**Task goal:** In the listing below, find each line that holds "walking" and list it.

**Information provided:**
►

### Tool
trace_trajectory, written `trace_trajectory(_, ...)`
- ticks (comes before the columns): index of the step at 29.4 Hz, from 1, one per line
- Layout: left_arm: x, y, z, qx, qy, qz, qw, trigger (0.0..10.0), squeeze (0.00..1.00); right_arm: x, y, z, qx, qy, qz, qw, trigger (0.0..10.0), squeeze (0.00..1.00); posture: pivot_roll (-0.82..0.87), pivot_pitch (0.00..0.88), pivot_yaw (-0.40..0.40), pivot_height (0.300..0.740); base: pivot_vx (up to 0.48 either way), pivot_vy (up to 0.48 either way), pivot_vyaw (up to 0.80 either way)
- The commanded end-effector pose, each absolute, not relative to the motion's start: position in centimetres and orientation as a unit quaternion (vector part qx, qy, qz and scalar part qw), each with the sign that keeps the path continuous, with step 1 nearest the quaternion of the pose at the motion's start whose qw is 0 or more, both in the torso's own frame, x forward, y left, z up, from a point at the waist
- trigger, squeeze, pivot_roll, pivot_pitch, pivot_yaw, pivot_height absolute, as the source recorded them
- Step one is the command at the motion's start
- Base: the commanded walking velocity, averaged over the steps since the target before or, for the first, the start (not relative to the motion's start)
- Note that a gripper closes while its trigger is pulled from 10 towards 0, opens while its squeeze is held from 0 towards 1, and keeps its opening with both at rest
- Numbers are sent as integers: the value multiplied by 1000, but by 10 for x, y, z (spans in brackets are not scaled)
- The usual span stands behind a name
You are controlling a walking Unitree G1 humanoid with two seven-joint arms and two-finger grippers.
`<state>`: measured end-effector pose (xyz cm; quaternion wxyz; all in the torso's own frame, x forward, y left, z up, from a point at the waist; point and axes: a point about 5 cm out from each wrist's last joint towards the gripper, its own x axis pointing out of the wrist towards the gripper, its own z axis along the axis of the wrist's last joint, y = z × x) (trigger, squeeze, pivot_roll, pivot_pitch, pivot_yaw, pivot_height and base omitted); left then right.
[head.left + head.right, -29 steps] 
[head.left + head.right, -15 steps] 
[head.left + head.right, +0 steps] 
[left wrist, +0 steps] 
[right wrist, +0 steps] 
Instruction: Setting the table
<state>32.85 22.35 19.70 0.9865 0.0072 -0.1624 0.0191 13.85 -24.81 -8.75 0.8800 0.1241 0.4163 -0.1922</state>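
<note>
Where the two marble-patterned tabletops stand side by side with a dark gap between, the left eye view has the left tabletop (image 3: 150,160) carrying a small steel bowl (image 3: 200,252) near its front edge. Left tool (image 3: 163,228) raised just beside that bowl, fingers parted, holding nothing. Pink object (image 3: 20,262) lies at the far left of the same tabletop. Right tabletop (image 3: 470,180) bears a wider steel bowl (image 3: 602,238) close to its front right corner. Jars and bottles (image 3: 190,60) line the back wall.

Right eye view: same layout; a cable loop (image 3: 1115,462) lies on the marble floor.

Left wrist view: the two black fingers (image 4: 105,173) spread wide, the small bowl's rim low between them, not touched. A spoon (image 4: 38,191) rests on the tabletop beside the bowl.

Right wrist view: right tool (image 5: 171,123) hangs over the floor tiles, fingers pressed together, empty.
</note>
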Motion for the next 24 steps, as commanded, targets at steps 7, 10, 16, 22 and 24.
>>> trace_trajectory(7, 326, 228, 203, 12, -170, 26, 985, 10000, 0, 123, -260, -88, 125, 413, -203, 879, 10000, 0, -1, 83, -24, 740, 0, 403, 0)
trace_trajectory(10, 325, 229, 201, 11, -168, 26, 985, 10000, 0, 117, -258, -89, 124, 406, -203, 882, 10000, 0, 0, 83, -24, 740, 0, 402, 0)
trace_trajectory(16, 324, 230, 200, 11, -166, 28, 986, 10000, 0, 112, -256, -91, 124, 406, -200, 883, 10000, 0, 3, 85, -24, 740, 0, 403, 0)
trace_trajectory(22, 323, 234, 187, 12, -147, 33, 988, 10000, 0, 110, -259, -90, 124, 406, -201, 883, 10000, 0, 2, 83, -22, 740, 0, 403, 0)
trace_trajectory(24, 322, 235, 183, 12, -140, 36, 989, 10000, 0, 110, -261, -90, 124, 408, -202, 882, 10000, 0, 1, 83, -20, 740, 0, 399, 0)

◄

**Your solution:**
- Base: the commanded walking velocity, averaged over the steps since the target before or, for the first, the start (not relative to the motion's start)
You are controlling a walking Unitree G1 humanoid with two seven-joint arms and two-finger grippers.

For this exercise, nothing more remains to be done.